### ASSIGNMENT:
The lines below should be written out again in full, exactly as they are.

DATASET EXCERPT section start

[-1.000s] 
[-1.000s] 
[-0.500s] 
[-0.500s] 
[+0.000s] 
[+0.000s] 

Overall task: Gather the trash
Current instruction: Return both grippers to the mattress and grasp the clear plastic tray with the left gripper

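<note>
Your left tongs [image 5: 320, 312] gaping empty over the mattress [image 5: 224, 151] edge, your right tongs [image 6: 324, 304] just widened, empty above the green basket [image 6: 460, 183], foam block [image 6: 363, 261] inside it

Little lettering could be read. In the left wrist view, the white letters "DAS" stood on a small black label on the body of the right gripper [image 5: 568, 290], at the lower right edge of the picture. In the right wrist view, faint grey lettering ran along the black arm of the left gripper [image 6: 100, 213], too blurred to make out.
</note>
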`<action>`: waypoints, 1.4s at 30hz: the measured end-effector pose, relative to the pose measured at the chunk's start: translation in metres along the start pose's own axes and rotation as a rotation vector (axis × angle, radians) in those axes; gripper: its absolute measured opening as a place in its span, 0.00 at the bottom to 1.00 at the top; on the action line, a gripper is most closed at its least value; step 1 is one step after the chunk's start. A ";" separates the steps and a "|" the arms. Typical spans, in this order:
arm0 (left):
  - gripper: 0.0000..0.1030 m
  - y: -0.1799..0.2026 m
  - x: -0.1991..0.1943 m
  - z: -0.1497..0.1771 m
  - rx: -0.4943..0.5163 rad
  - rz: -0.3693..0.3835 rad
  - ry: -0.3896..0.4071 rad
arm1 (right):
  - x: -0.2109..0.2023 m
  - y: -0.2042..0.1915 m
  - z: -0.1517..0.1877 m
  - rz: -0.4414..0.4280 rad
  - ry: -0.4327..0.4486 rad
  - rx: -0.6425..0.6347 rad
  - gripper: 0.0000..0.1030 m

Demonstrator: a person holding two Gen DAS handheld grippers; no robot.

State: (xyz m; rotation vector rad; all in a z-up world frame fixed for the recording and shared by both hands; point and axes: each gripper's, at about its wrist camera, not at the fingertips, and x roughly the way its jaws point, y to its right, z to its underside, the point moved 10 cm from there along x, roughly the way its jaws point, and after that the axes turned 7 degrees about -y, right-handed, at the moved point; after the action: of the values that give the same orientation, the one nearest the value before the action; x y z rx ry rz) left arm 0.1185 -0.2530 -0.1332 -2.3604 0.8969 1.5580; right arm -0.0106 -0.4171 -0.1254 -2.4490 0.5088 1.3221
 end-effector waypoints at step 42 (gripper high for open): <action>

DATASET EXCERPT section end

### EXERCISE SOLUTION:
[-1.000s] 
[-1.000s] 
[-0.500s] 
[-0.500s] 
[+0.000s] 
[+0.000s] 

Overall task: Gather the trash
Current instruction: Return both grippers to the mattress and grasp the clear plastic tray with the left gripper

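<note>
Your left tongs [image 5: 320, 312] gaping empty over the mattress [image 5: 224, 151] edge, your right tongs [image 6: 324, 304] just widened, empty above the green basket [image 6: 460, 183], foam block [image 6: 363, 261] inside it

Little lettering could be read. In the left wrist view, the white letters "DAS" stood on a small black label on the body of the right gripper [image 5: 568, 290], at the lower right edge of the picture. In the right wrist view, faint grey lettering ran along the black arm of the left gripper [image 6: 100, 213], too blurred to make out.
</note>
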`<action>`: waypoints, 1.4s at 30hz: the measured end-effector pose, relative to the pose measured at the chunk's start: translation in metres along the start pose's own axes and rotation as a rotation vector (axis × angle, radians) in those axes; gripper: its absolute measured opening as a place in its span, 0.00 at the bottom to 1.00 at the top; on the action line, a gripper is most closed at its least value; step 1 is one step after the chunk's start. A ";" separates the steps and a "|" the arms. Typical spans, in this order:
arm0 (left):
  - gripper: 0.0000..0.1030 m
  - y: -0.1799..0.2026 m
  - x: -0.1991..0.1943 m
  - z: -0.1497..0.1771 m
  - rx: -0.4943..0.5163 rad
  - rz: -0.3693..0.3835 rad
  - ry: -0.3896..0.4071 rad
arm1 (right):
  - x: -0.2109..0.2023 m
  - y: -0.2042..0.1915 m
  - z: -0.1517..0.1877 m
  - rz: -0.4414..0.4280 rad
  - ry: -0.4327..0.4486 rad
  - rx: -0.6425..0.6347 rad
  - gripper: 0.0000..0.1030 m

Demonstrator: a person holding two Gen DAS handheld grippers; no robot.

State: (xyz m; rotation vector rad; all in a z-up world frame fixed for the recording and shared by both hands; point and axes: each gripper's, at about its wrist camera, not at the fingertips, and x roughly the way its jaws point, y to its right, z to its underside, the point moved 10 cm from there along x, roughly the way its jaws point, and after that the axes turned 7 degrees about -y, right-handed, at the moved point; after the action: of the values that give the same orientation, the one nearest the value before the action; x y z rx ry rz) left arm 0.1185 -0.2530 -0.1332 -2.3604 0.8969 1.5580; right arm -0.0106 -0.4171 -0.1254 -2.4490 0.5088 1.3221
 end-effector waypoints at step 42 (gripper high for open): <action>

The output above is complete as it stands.